5G

Marek’s Take: Will Dish’s 5G wireless gamble pay off?

Marek's take

There is a growing divide in the wireless industry — on one side are those that believe that Dish Chairman Charlie Ergen’s business acumen and his desire to build a greenfield cloud-native 5G network will make the company’s yet-to-launch 5G offering a successful competitor to existing nationwide operators T-Mobile, AT&T and Verizon. And on the other side are those who say the company (which has not yet launched a single 5G market) is rapidly falling behind its competitors and doesn’t have the spectrum or the funding, to succeed as a fourth nationwide 5G wireless operator.

But Dish Network’s Ergen is accustomed to this type of controversy and is known for contentious court battles and public disagreements. In fact, he is currently in the middle of a very public spat with partner T-Mobile over the company’s plans to shutter its CDMA network on January 1, 2022. Dish is upset because it says the action is anticompetitive and will impact the company’s Boost Mobile MVNO customers that currently use T-Mobile’s CDMA network for service. T-Mobile says it gave Dish plenty of notice about its plans and says that 90% of Boost’s 9 million customers will have new handsets that work on T-Mobile’s LTE network by the time the company shuts down its CDMA network anyway.

Besides having the costly endeavor of converting Boost CDMA customers to T-Mobile’s LTE network, Dish also has to contend with naysayers who think the company’s chances of 5G success are also slim.

A group of analysts led by Phil Cusick at JP Morgan recently downgraded Dish’s stock because of the company’s wireless network plans and their belief that its chances in the market are uncertain. Cusick reiterated what many wireless experts have said in the past about Dish’s endeavor, namely that building a wireless network is difficult, and new networks often have coverage and quality problems for the first couple of years.

The Rakuten effect

Many point to Rakuten as an example of some of the problems Dish may face down the road. Like Dish, Rakuten is building a greenfield network in Japan and is using new cloud and software technologies such as open RAN to power its network. However, Rakuten has experienced some network performance issues, and critics have said it’s not adding customers quickly enough to compensate for its spending.

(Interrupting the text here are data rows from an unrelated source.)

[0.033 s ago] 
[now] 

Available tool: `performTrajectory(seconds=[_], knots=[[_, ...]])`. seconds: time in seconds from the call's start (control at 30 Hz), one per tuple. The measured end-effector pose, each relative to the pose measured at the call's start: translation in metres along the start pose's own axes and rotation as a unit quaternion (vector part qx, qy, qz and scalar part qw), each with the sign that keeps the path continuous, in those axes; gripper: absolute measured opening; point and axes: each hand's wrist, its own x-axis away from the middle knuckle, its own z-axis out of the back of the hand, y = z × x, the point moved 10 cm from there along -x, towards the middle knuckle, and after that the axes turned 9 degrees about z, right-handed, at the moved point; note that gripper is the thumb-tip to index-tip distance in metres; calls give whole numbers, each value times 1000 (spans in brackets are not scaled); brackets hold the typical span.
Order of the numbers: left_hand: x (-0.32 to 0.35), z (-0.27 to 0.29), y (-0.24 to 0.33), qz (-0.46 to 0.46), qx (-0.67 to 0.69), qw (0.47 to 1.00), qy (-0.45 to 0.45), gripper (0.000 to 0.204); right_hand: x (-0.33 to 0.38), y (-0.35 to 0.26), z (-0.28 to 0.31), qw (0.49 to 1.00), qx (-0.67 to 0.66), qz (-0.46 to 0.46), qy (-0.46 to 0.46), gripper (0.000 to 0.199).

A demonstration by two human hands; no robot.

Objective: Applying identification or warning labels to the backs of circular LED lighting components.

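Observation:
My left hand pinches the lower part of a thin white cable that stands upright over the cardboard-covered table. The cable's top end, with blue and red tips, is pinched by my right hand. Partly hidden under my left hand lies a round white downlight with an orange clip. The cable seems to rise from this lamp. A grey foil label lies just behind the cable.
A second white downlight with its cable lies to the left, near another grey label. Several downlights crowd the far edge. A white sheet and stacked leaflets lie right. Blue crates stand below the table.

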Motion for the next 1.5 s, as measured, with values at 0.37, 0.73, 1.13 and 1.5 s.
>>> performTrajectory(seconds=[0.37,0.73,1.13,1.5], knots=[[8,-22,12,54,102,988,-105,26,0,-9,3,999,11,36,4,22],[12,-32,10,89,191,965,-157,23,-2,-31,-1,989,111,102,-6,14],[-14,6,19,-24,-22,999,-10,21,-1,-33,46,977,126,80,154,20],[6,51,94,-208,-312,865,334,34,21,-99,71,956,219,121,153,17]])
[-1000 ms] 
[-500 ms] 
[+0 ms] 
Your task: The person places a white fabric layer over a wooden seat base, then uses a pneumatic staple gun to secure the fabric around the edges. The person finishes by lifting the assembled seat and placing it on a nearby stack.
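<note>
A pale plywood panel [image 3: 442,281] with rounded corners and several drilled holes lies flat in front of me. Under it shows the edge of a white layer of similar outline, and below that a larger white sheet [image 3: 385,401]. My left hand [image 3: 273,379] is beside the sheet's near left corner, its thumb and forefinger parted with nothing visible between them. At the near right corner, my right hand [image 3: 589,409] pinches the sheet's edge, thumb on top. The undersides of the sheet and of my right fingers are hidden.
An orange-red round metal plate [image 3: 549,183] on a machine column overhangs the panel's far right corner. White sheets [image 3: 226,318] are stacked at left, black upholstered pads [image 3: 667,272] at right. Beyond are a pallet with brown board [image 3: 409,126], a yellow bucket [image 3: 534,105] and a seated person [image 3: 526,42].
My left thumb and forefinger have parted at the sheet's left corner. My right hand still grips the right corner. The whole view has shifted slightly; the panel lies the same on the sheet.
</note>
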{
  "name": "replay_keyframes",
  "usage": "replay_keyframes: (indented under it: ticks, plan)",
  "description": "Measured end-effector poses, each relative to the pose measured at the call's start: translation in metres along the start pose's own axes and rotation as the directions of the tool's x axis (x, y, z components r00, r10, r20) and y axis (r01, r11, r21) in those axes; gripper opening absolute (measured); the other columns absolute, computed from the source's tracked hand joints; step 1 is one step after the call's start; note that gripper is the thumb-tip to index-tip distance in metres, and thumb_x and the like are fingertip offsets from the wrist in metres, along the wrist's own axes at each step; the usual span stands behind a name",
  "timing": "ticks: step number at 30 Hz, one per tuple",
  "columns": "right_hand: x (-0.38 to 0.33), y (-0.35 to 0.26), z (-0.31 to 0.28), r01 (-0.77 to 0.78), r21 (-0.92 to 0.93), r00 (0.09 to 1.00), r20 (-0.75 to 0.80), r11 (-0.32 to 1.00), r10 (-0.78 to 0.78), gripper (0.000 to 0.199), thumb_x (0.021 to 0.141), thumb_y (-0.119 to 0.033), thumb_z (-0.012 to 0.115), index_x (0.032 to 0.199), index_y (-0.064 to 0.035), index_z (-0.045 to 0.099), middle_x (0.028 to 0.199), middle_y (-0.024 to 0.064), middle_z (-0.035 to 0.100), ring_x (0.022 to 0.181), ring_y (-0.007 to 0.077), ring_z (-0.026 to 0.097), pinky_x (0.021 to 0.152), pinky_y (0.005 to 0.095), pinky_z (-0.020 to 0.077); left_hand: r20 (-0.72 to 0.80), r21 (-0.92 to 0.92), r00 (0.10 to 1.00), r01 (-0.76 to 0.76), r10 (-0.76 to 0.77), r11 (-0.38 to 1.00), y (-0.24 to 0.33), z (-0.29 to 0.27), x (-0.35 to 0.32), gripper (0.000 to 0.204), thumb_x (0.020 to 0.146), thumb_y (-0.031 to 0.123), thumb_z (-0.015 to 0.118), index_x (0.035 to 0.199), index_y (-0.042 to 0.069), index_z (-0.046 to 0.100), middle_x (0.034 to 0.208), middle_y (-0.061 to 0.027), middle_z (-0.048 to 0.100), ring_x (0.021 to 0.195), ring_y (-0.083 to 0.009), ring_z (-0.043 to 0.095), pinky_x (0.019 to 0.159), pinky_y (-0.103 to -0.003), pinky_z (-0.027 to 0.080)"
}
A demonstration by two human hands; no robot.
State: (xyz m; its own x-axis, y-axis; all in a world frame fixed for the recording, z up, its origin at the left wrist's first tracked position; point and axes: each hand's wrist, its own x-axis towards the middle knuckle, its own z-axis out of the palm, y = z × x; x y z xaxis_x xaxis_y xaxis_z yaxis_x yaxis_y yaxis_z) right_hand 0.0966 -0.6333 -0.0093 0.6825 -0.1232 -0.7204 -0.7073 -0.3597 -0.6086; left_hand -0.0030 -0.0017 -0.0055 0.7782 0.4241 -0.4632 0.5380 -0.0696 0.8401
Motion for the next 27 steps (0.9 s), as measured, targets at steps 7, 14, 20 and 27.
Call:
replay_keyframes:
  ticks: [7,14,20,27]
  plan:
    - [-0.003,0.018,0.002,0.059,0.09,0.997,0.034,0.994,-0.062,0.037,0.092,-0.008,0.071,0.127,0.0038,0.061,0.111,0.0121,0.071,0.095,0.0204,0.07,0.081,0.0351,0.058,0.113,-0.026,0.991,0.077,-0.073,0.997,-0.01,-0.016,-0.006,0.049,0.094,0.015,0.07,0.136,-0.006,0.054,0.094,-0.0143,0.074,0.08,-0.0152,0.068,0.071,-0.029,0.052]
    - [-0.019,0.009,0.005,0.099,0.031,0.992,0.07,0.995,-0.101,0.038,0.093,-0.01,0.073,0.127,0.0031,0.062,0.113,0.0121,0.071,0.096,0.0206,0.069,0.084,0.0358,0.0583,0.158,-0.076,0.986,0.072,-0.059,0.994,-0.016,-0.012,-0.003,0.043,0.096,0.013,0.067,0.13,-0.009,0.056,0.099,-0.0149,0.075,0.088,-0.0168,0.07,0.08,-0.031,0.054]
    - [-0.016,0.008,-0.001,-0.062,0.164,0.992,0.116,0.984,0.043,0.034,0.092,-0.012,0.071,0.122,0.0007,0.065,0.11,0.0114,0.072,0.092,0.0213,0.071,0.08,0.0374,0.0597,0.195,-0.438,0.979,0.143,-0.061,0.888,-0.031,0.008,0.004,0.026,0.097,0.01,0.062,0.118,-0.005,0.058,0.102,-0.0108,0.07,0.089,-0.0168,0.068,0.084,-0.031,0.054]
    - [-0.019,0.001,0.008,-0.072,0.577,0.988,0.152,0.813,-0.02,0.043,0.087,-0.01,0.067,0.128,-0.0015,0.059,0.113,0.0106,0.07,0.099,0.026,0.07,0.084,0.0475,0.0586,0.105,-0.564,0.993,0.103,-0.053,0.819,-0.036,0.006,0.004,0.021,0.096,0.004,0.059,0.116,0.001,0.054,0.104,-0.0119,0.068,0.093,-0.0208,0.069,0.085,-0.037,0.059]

Network measurement firm Opensignal reported in April that customers on Rakuten’s network experienced an average download speed of just 20.7 Mbps, which is dramatically lower than NTT DoCoMo. Customers on NTT DoCoMo’s network experienced an average download speed of 54.5 Mbps. Rakuten blamed its poor performance on its limited amount of 4G spectrum.

Limited spectrum could impact Dish as well. Cusick said that Dish’s competitors have two or three times that amount of spectrum that Dish has, making it difficult for the company to keep up unless it purchases more spectrum in future auctions.

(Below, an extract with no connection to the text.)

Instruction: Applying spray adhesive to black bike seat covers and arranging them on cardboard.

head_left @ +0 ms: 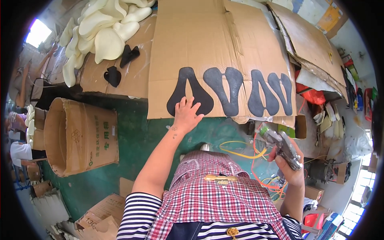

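My left hand [185,117], fingers spread, rests on the lower part of a black, forked saddle-cover-shaped piece [205,102] near the cardboard's front edge. To the right, more flat black pieces lie in a row: one with its wide end away from me [231,90], another with its narrow end away [259,96], and one at the far right [286,96]. My right hand [291,171] is closed round the handle of a worn metal spray gun [281,145] with a green part at its front. It is held off the board, right of my body.
A cardboard sheet [192,32] covers the table. Cream foam pads [108,42] pile up at the far left, with two crumpled black pieces [113,76] nearby. A large cardboard box [100,134] stands left. Orange and yellow hoses [256,155] hang below the gun. People work far left.
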`<state>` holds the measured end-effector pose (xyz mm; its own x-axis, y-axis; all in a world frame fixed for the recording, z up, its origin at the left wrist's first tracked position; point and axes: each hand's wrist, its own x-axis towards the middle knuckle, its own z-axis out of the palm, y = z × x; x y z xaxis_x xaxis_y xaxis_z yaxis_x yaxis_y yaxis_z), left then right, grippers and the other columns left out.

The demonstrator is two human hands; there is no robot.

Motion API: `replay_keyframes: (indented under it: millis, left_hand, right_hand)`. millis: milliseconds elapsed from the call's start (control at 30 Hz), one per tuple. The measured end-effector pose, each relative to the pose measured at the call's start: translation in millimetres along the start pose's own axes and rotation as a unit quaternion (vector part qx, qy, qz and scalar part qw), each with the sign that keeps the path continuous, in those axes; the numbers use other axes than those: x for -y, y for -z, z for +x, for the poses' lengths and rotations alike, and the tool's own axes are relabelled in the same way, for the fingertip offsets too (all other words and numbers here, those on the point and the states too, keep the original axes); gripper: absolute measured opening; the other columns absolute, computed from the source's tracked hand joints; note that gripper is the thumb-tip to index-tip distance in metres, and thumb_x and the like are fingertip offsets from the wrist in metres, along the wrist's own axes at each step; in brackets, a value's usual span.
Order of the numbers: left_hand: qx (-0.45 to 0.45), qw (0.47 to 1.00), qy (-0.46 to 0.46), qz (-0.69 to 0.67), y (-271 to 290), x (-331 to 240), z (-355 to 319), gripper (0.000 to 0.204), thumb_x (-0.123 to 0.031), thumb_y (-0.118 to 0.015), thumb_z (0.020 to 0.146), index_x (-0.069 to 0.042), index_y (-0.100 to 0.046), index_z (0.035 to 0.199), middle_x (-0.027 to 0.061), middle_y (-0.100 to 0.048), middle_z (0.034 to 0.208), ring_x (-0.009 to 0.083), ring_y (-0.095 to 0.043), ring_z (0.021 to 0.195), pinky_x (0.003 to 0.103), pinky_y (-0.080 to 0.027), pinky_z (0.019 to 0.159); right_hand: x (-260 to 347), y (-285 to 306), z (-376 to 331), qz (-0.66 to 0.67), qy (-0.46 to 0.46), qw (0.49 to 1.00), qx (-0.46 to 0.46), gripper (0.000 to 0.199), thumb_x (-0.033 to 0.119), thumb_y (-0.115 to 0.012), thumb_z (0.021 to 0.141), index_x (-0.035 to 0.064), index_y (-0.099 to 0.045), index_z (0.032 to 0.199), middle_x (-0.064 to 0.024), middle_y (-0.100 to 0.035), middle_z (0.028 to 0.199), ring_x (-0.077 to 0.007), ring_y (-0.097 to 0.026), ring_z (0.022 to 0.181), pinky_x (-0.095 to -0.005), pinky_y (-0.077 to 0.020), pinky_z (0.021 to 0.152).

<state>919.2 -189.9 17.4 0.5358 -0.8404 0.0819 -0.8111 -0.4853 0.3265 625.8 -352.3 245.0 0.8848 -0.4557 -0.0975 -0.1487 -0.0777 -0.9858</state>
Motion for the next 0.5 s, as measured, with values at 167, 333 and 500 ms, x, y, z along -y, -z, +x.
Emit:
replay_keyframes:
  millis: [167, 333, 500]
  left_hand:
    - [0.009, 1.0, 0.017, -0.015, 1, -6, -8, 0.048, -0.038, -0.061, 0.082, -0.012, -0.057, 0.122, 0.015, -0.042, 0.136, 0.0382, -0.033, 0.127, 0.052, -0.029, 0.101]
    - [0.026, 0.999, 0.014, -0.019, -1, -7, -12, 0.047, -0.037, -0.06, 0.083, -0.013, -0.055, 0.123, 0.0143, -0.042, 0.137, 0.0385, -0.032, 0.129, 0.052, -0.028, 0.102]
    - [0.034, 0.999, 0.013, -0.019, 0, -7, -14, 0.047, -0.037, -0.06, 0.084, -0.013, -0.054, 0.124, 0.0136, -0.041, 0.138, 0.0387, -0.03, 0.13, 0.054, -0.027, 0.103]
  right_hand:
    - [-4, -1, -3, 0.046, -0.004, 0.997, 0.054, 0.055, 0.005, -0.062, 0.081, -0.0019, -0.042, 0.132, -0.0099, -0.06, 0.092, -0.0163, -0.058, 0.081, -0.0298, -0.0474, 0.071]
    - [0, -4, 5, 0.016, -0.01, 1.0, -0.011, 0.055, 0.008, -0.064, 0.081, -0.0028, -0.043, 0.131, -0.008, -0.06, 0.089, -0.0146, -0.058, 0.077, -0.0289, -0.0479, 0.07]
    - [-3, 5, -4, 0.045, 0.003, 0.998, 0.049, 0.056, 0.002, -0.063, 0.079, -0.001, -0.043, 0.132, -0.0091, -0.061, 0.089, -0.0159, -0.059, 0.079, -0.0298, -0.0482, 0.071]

However, Cusick and his team did offer one nugget of hope for Dish if it were able to form some sort of partnership with a company like Amazon and offer a Prime Wireless MVNO service to Amazon Prime customers. That might help the company quickly add customers, similar to how cable MVNOs Xfinity Mobile and Spectrum Mobile have attracted millions of subscribers in a relatively short time period by marketing the service to their cable customers. If Dish were able to strike such a deal it might greatly improve its competitive position.   

Related: Dish network chief talks 5G service-based architecture

Perhaps that type of scenario is not far-fetched. Dish is already working with Amazon, but through its cloud division, Amazon Web Services (AWS). Dish plans to house much of its network in AWS’ public cloud, making the company’s 5G network fully cloud-native. In other words, almost everything except for Dish’s cell sites and base stations, will reside in the cloud.

This is where fans of Ergen and Dish believe that the company will set itself apart from its wireless competitors. And they say that because cloud-native is new to the telco industry, it is often underestimated.

In a tweet about the JP Morgan report, Peter Adderton, the founder of Boost Mobile, said that he believes the use of open RAN and a cloud-native network architecture is misunderstood and that most analysts believe it will only be disruptive to the marketplace if it can deliver lower costs. Adderton says he believes the cloud-native architecture will enhance Dish’s speed-to-market.

We should know more about Dish’s 5G network in the next couple of months. Dish has said it will launch its first major markets in the third quarter and the company is rumored to be making lots of progress with permits in the Las Vegas area.

Whether you are a Dish believer or a Dish naysayer, you have to admit that the company has drawn a lot of attention to new network architectures like cloud-native and O-RAN. And a lot is riding on Dish to prove that these technologies are the future of wireless networking and not just a high-risk gamble.